Your investment plan offers a blueprint for financial success. But how do you measure success? Too often we compare the performance of our portfolios with a mix of reference points, such as the S&P 500 Index. We may think: The S&P 500 was up 10% last year, so why was my portfolio only up 6%? The S&P 500 may seem like a reasonable performance benchmark. After all, it’s the most widely discussed proxy for U.S. stocks and stock market returns.¹ While this index is a standard benchmark for returns, it’s typically not the right benchmark for investors whose portfolios tend to be fairly diversified between stocks and bonds.
Desired return: The siren song of success
A desired return is an objective or benchmark based on external factors or influences rather than factors or influences specific to your personal circumstances. The simplicity of using a desired return to measure your investment success is alluring, but its applicability to your unique portfolio is deceiving. Looking at S&P 500 Index returns is an example of a desired return. From 1926 to 2016, the average annual return for U.S. stocks was a little more than 10%, a statistic that seems like common knowledge to most of us.² So a 10% return is a reasonable expectation for an average year, right? Our illustration below shows how often that assumption is mistaken.

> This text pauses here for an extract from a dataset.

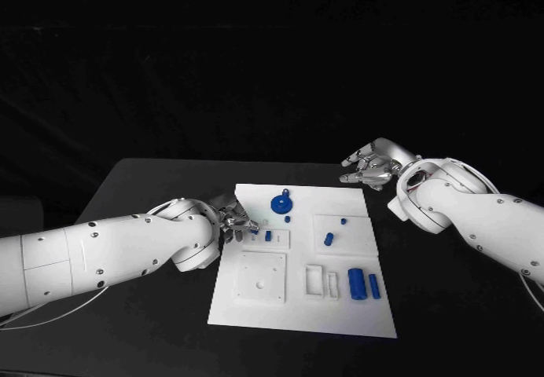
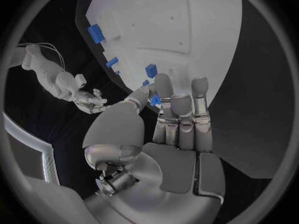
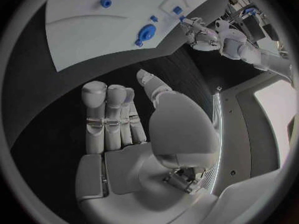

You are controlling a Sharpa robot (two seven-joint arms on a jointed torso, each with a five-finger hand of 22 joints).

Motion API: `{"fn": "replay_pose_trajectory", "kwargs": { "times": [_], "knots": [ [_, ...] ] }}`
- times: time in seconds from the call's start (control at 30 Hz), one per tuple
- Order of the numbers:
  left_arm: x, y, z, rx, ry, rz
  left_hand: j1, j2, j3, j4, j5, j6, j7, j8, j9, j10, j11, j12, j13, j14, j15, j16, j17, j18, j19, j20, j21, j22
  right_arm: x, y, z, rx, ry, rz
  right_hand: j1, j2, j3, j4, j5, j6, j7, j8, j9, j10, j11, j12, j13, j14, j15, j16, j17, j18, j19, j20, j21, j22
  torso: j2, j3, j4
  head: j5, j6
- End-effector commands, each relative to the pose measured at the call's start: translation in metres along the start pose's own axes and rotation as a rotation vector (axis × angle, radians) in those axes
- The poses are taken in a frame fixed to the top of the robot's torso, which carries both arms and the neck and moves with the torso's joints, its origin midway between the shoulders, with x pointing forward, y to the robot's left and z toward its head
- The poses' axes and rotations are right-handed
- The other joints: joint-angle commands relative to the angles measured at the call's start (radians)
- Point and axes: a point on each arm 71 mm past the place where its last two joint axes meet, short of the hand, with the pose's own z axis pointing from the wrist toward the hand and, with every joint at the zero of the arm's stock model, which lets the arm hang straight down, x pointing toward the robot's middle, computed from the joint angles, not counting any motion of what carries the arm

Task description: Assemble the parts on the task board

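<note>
The white task board point(image 1: 304, 310) lies mid-table. My left hand point(image 1: 233, 222) rests at its left edge. In the left wrist view the thumb and a finger point(image 2: 163, 87) pinch a small blue part point(image 2: 154, 100) just over the board point(image 2: 187, 30). Another small blue block point(image 1: 267, 235) sits beside the fingertips. A round blue disc point(image 1: 280, 206) lies near the board's far end, two blue pegs point(image 1: 330, 238) in the middle, and two blue cylinders point(image 1: 363, 283) at the near right. My right hand point(image 1: 372, 166) hovers past the far right corner, fingers straight, holding nothing point(image 3: 124, 129).
A square white plate point(image 1: 262, 276) and two narrow white frames point(image 1: 314, 281) sit on the board's near half. Black table point(image 1: 148, 188) surrounds the board, with bare room on both sides. The right wrist view shows the disc point(image 3: 147, 33) and my left hand point(image 3: 201, 32).
</note>
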Motion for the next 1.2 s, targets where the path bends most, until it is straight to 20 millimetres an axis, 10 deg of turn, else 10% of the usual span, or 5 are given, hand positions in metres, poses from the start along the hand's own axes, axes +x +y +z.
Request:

Returns are almost never average
Annual stock and bond returns, 1926–2016
Notes: Represents each calendar year from 1926 to 2016 (91 points = 91 years) plotted at the intersection of that year’s stock return and that year’s bond return. The vertical shaded area contains all years whose stock return was between 8% and 12%. The horizontal shaded area contains all years whose bond return was between 3% and 7%. Stock returns are represented by the Standard & Poor’s 90 Index from 1926 through March 3, 1957; the S&P 500 Index from March 4, 1957, through 1974; the Dow Jones Wilshire 5000 Index from 1975 through April 22, 2005; the MSCI US Broad Market Index from April 23, 2005, through June 2, 2013; and the CRSP US Total Market Index thereafter. Bond returns are represented by the S&P High Grade Corporate Index from 1926 to 1968, the Citigroup High Grade Index from 1969 to 1972, the Lehman Brothers U.S. Long Credit AA Index from 1973 to 1975, the Bloomberg Barclays U.S. Aggregate Bond Index from 1976 to 2009, and the Bloomberg Barclays U.S. Aggregate Float Adjusted Index thereafter.
Required return: A better benchmark for success
Your compass for progress should be your required return, which is an output of your financial plan. Your required return is based on your financial needs and aspirations, risk tolerance and tax circumstances, current and expected assets and liabilities, and expected capital contributions or savings. Your required return is essentially the average return necessary to meet your most important objectives. It’s a vital part of developing an asset allocation that balances your risk tolerance and return objectives. (And for most of us, our required return is often far more modest than a 9% or 10% desired return, which is good news, since most of us would probably have a hard time enduring the volatility of an all-stock portfolio.)
Investment progress is personal
Your required return is based solely on your personal investment plan, which, in turn, is based on your unique situation and circumstances. Your required return drives your asset allocation decision, helping you build a balanced portfolio that can appropriately moderate both risk and volatility.
A desired return, on the other hand, is impersonal at best. It’s based on external factors, such as day-to-day market performance and the news. Using a desired return, such as the S&P 500, as your compass for success will likely steer you into troubled waters. Most investors have portfolios more balanced between stocks and bonds, so a performance comparison with an all-stock index is bound to disappoint.
A required return—not a desired return—is your “mile marker” en route to achieving your personal goals. Keeping your eye on the horizon (and your focus on your required return) can keep you motivated to stick with your long-term plan. It’s a realistic performance measure because it’s based on real life—your real life.
1 In our view, a more complete representation of the U.S. publicly traded stock market would be an index such as the CRSP US Total Market Index, which included nearly 3,600 companies as of June 30, 2017.
2 When determining which index to use and for what period, we selected the index we deemed a fair representation of the characteristics of the referenced market, given the information currently available. For U.S. stock market returns, we used the S&P 90 Index from 1926 through March 3, 1957; the S&P 500 Index from March 4, 1957, through 1974; the Dow Jones Wilshire 5000 Index from 1975 through April 22, 2005; the MSCI US Broad Market Index from April 23, 2005, through June 2, 2013; and the CRSP US Total Market Index thereafter.
- All investing is subject to risk, including the possible loss of the money you invest.
- There is no guarantee that any particular asset allocation or mix of funds will meet your investment objectives or provide you with a given level of income.
- Diversification does not ensure a profit or protect against a loss.